More Bad Luck for Gilead as Merck & Co. Wins Victory in Hep C Patent Dispute
Published: Mar 24, 2016
March 23, 2016
By Alex Keown, BioSpace.com Breaking News Staff
CARLSBAD, Calif. – Merck & Co. got a big win over rival Gilead Sciences that could be worth billions after a California jury upheld the validity of two hepatitis C patents owned by the company.
Merck argued Gilead’s blockbuster hepatitis C drugs Harvoni and Sovaldi infringed on patents it owned along with Southern California-based Ionis Pharmaceuticals, Inc. In February, a Judge ruled that Gilead’s two drugs, which provide a near cure for hepatitis C, did infringe on Merck’s patents. Now the jury has agreed, but how much the companies will be awarded in damages remains to be seen. Merck is seeking 10 percent of sales of the drugs. At stake is billions of dollars in annual revenue for Gilead. Harvoni generated nearly $20 billion in sales in 2015. Harvoni and Sovaldi helped drive Gilead to a record revenue year in 2015, nearly $32 billion—more than three times what the company generated in 2012.

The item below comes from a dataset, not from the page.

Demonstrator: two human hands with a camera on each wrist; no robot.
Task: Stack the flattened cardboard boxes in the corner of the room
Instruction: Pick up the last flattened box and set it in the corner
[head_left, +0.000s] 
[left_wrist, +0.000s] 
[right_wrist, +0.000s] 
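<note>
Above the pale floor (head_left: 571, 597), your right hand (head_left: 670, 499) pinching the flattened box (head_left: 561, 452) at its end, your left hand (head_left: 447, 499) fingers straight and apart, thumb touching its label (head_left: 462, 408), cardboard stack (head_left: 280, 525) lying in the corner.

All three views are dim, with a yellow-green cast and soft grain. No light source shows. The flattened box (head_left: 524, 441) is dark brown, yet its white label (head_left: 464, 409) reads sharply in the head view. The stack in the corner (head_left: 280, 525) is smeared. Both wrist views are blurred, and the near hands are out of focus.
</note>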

In a statement this morning, Ionis Pharmaceuticals, which co-owns the patents with Merck, said it will receive 20 percent of whatever is paid to Merck by Gilead for the patent infringements.
"Ionis is an expert in developing novel nucleic acids for use as therapeutic agents. We used our expertise in a 1998 collaboration with Merck to discover and develop modified nucleosides that benefit patients with HCV. The patents derived from our work with Merck are another example of the strong intellectual property portfolio we have created around our pioneering work in antisense drug technology," Stanley T. Crooke, chairman and chief executive officer of Ionis said in a statement.
Gilead told the Wall Street Journal it was disappointed in the jury’s verdict and that there were still a number of remaining issues to be decided. Gilead argued its scientists were working on the hepatitis C compounds before Merck secured its own patents. The company argued that the compound has its roots at Pharmasset Inc. , which Gilead acquired in 2011 for $11 billion.
Merck said it was pleased with the results and believes the “verdict accurately reflects the evidence in this case,” the Journal reported.
While there is a lot of money at stake, Merck is not seeking for Gilead to cease sales of Harvoni and Sovaldi in favor of its own recently approved hepatitis C drug, Zepatier.
Zepatier was granted breakthrough therapy designation for the treatment of chronic HCV genotype 1 infection in patients with end stage renal disease on hemodialysis and for the treatment of chronic HCV genotype 4 infection. Breakthrough therapy designation is a program designed to expedite the development and review of drugs that are intended to treat a serious condition and preliminary clinical evidence indicates that the drug may demonstrate substantial improvement over available therapy on a clinically significant endpoint.
Gilead isn’t done developing treatments for hepatitis. In January, Gilead submitted a New Drug Application to the U.S. Food and Drug Administration for tenofovir alafenamide, an investigational, once-daily treatment for adults with chronic hepatitis B virus infection. The company is also continuing to use Sovaldi in combination with other drugs, including a triplet drug comprised of Sovaldi, velpatasvir, and a protease inhibitor for the treatment of genotype 3 HCV patients. Also, in the waning days of 2015, Harvoni was approved for expanded use in patients with genotype 4, 5 and 6 chronic hepatitis C virus (HCV) infection and in patients co-infected with HIV by the U.S. Food and Drug Administration. In addition, Harvoni plus ribavirin (RBV) for 12 weeks was approved as an alternate therapy to 24 weeks of Harvoni for treatment-experienced, genotype 1 patients with cirrhosis.